Joey Barton arrestato dopo una rissa: episodicità violenta e scandali nel calcio inglese

Ancora una volta, Joey Barton si trova al centro di uno scandalo legato alla giustizia. L’ex calciatore inglese, oggi 43enne, è stato arrestato a seguito di un violento alterco in un golf club, che ha portato a ferite gravi per un altro uomo, costretto a ricevere cure ospedaliere. Le sue condizioni, sebbene critiche, sono state ritenute stabili.

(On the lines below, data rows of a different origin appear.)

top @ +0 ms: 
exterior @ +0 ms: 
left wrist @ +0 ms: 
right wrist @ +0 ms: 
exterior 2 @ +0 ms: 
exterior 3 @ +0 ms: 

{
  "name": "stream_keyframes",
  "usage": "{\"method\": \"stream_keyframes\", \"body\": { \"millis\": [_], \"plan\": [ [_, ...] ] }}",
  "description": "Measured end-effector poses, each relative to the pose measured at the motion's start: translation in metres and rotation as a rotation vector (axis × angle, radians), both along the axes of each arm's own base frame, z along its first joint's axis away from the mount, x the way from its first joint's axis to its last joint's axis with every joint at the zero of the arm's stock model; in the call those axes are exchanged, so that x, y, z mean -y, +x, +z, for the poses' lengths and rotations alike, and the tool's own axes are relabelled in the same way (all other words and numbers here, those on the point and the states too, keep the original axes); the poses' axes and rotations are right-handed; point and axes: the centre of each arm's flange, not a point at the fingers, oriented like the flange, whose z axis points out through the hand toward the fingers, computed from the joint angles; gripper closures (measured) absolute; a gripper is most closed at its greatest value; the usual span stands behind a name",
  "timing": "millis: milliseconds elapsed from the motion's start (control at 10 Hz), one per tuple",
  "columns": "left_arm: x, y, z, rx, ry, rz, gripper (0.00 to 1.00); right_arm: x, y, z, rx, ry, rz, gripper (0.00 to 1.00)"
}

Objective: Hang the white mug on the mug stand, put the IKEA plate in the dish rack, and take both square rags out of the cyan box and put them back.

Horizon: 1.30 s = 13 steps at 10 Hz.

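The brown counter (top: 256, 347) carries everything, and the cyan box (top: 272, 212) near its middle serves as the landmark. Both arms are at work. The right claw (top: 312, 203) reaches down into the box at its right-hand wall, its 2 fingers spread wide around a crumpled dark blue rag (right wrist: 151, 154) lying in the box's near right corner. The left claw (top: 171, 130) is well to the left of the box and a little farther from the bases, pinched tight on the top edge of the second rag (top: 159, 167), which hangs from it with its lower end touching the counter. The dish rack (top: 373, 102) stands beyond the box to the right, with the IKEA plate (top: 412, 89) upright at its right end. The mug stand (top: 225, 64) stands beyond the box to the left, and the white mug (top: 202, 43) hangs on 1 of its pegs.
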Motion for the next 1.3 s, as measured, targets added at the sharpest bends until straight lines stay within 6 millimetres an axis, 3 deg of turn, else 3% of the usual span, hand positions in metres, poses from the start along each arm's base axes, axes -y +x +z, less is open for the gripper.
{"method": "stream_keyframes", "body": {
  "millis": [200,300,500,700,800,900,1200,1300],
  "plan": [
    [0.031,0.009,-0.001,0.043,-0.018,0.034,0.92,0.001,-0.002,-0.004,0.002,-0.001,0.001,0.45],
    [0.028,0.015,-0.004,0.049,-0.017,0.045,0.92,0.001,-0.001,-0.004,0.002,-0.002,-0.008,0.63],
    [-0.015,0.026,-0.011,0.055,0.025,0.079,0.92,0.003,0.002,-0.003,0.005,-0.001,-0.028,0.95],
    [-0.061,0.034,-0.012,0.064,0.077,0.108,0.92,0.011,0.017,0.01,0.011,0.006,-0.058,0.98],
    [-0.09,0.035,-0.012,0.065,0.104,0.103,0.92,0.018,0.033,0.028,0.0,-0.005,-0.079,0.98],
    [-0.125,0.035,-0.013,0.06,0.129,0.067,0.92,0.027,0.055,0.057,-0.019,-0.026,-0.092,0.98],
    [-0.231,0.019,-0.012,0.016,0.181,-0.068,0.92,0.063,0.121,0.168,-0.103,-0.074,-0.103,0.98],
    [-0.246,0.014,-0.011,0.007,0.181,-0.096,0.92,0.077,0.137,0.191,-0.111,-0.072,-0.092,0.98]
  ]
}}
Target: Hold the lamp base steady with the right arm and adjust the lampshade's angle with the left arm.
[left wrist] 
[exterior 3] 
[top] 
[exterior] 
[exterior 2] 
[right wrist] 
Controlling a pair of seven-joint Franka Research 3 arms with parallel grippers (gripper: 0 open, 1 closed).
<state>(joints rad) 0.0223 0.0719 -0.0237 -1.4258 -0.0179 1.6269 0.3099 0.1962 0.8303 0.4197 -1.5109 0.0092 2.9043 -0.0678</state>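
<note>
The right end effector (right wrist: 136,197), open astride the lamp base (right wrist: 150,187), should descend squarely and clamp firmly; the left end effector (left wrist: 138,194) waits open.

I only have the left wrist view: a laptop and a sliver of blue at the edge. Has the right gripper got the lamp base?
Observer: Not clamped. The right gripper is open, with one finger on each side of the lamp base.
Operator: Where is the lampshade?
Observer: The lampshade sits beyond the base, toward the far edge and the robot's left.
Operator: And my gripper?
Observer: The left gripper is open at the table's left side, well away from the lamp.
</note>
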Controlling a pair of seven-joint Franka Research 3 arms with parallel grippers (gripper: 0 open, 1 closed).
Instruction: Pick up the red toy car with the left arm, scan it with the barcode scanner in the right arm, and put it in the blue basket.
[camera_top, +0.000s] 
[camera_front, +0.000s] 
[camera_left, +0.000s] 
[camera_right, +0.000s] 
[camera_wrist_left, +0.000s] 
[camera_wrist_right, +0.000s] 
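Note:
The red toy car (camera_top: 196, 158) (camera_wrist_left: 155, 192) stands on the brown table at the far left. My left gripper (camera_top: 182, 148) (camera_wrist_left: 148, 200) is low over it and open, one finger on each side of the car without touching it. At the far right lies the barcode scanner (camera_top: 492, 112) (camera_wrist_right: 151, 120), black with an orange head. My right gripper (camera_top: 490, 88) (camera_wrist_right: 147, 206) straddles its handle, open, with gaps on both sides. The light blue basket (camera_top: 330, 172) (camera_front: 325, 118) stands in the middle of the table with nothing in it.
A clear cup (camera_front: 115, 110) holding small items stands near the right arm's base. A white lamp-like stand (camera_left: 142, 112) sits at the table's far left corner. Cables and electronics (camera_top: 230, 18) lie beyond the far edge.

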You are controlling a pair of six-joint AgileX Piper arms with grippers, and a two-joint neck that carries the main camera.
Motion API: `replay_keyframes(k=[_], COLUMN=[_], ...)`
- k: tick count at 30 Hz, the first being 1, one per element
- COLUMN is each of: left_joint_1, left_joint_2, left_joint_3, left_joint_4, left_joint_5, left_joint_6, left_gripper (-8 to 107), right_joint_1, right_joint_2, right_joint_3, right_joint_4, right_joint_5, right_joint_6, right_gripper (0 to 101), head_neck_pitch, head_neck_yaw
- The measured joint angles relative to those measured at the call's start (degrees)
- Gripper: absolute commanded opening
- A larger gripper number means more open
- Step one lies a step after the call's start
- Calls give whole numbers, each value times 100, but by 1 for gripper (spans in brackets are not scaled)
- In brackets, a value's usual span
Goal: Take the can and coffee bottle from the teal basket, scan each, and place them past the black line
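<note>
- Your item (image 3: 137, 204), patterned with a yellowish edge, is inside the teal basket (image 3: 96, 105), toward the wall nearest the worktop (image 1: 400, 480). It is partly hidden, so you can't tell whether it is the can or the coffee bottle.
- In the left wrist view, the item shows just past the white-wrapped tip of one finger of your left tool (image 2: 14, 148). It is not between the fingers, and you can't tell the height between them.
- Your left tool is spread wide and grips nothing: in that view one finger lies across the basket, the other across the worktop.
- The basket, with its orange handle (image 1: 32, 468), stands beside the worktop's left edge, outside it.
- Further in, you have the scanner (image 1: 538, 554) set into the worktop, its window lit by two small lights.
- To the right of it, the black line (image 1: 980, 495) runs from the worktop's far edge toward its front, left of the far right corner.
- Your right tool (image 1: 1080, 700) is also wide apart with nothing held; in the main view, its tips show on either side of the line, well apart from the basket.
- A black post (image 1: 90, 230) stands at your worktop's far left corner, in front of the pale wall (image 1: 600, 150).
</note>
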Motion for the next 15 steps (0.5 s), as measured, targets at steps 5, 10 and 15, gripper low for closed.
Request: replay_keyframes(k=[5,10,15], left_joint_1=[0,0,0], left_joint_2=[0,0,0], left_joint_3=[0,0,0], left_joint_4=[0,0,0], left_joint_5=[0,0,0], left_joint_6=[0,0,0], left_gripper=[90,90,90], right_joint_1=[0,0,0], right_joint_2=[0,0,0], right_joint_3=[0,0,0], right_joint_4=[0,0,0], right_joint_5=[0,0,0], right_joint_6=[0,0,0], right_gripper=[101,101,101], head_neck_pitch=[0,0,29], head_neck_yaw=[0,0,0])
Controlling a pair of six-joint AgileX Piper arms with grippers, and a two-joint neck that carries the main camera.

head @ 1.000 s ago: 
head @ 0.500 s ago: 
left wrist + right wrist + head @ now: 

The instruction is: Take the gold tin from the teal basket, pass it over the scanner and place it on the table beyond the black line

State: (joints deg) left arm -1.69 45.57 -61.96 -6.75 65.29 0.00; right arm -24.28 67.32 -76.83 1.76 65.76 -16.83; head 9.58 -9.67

Le accuse nei confronti dell’ex calciatore

Barton è accusato di lesioni personali, e la notizia del suo arresto è circolata martedì mattina, proprio nel giorno in cui avrebbe dovuto presentarsi all’Alta Corte britannica per una causa di diffamazione intentata dall’ex calciatrice Eni Aluko. Questo ennesimo episodio di violenza ha riacceso i riflettori su un personaggio già noto per le sue controversie sia dentro che fuori dal campo. Ultimamente, Barton era già al centro di polemiche per alcuni commenti infelici su social media riguardanti diverse figure femminili del calcio, tra cui Aluko e Lucy Ward. I suoi messaggi avevano suscitato indignazione pubblica, ma lui ha mantenuto ferme le sue posizioni, dichiarando che la sua opposizione alla crescente presenza delle donne nel calcio maschile fosse motivata da ragioni personali legate alla propria famiglia.

Un passato turbolento e le conseguenze delle sue azioni

La carriera sportiva di Barton è stata segnata da numerosi episodi controversi. Nato a Merseyside, ha giocato per squadre prestigiose come Manchester City e Newcastle. Tuttavia, la sua carriera è costellata da esperienze di violenza e problemi legali. Nel 2007, ad esempio, fu condannato a quattro mesi di carcere con pena sospesa dopo aver aggredito il compagno di squadra Ousmane Dabo durante un allenamento, lasciandolo con gravi lesioni alla testa e un distacco della retina.

L’anno seguente, Barton si vide coinvolto in un altro grave incidente, quando fu ripreso dalle telecamere mentre colpiva un uomo a Liverpool, provocandone la perdita di conoscenza. Per questa aggressione, ricevette una condanna a sei mesi di reclusione e trascorse 74 giorni in prigione. La sua carriera continuò a essere oscurata da episodi di violenza, tra cui un caso risalente al 2009, in cui il Manchester City lo multò per un’incresciosa aggressione a un suo compagno di squadra durante una festa di Natale, evento che generò gravi conseguenze psicologiche per la vittima.

Episodi drammatici nella vita personale di Barton

Oltre ai suoi guai con la giustizia, la vita di Barton è stata segnata anche da eventi drammatici legati alla sua famiglia. Uno dei suoi fratelli, Michael Barton, è stato condannato per l’omicidio a sfondo razziale di Anthony Walker, un giovane britannico ucciso nel 2005. Anche Barton non è riuscito a liberarsi dalla sua reputazione di personaggio problematico. Nel 2021, fu accusato di aver aggredito la moglie durante un litigio, aggravato dallo stato di ebbrezza. Ogni episodio ha contribuito a rafforzare l’immagine di Barton come figura controversa nel panorama calcistico britannico, un personaggio che continua a far parlare di sé, spesso per motivi legati a comportamenti scorretti e violenti.